Owned variant is possible only from inplace.

cospectrum commented 1 month ago

This is just an example. We already have a convention to implement _mut functions (in place or with an output buffer). So I don't see how owned brings anything to the table, despite polluting the codebase more.

cospectrum commented 1 month ago

let b = match_histogram(b, &a) looks stupid. We don't want that

ripytide commented 1 month ago

This is just an example. We already have a convention to implement _mut functions (in place or with an output buffer). So I don't see how owned brings anything to the table, despite polluting the codebase more.

Oh I see, yeah I agree it doesn't bring anything to the table, but when I discussed this in #622 theotherphil mentioned that the owned variant (1.) is useful for ergonomic reasons.

I wasn't suggesting we should generate them with macros only that we could since they are easily reducible.

cospectrum commented 1 month ago

Lets just find functions that have only this kind of the signature f (&I) -> I, and will see if it makes sense to add _mut implementation. They should allocate output in a simple way: let out = Image::new(input.width(), input.height())

ripytide commented 1 month ago

If you grep for let mut out = image.clone() there are about 15 places where we forward the implementation to the _mut() variants which is pretty sub-optimal when we could instead use _into() non-inplace variants instead.

cospectrum commented 1 month ago

Do you want to replace func(&I) -> I, func_mut(&mut I) pairs with single func(I) -> I?

cospectrum commented 1 month ago

Do you want to replace func(&I) -> I, func_mut(&I, &mut I) pairs with single func(I) -> I?

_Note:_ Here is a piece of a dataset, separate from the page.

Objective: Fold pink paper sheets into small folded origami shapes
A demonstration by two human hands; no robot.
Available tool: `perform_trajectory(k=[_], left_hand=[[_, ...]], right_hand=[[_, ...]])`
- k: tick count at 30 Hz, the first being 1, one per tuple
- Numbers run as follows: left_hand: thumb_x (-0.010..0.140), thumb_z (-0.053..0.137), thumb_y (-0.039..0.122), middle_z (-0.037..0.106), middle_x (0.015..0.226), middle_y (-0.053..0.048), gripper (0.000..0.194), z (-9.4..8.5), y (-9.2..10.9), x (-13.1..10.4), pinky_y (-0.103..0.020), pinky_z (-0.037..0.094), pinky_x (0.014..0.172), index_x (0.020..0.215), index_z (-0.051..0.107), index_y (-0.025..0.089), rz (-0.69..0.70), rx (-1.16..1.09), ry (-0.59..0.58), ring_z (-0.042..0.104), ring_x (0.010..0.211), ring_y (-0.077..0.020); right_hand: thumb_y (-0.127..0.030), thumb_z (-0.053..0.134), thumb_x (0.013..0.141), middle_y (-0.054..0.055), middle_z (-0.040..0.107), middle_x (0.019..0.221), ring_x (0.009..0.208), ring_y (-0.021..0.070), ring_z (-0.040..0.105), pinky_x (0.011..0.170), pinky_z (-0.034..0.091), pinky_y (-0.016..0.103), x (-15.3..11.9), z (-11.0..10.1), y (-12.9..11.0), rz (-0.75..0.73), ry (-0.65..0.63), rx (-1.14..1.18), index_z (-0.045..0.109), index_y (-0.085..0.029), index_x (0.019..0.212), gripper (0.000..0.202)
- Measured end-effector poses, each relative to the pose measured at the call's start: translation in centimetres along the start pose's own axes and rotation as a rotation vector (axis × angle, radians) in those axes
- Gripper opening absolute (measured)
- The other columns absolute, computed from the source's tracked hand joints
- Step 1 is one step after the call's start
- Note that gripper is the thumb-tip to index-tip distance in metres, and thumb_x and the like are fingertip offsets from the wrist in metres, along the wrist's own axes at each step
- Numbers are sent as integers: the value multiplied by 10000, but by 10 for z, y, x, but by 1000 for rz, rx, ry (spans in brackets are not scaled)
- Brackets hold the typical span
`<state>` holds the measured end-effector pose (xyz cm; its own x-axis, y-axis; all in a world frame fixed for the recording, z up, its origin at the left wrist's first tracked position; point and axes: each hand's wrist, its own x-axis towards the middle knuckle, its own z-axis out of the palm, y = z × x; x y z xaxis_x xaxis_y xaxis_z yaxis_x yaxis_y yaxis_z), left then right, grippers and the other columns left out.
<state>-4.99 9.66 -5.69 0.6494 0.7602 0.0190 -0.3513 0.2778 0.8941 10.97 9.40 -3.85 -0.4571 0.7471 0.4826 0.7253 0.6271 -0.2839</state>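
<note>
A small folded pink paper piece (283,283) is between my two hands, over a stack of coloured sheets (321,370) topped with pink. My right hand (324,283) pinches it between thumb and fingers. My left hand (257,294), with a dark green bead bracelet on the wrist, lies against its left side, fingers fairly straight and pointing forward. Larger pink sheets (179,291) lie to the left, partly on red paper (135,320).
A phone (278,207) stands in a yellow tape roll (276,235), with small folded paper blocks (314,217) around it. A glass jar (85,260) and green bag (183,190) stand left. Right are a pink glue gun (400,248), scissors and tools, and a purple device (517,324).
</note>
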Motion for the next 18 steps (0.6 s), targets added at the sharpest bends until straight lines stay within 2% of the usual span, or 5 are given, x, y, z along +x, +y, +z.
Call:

It's a question of style. Ask the owner.

ripytide commented 1 month ago

No I think we should replace func(&I) -> I with func(&I, &mut I) which is a matter of performance not style since non-in-place functions can be much faster than in-place versions and so there is no need to use the slower version when we could use the faster version.

I also think we should keep func_mut(&mut I) as it is.

ripytide commented 1 month ago

I also think we should get rid of shallow functions like this:

pub fn open(image: &GrayImage, norm: Norm, k: u8) -> GrayImage {
    let mut out = image.clone();
    open_mut(&mut out, norm, k);
    out
}

Since they are potentially misleading to users since they could think that it is implemented using a non-inplace algorithm when in reality it is just forwarding it's implementation to the inplace implementation.

cospectrum commented 1 month ago

Should we remove match_histogram then? There is match_histogram_mut

cospectrum commented 1 month ago

We should follow image codestyle in my opinion

cospectrum commented 1 month ago

We should follow image codestyle in my opinion

They have imageops::blur(&img, sigma), but no imageops::blur_mut(&mut out, &img, sigma). So the same questions araise for them. imageproc is some kind of extension

ripytide commented 1 month ago

image seems to prioritize non-breaking changes over most other things so I'm dubious to follow any of their conventions blindly. Although they do have some _in() variants like flip_vertical_in().

cospectrum commented 1 month ago

Introducing new function is not breaking change.

cospectrum commented 1 month ago

I would save _in for allocators.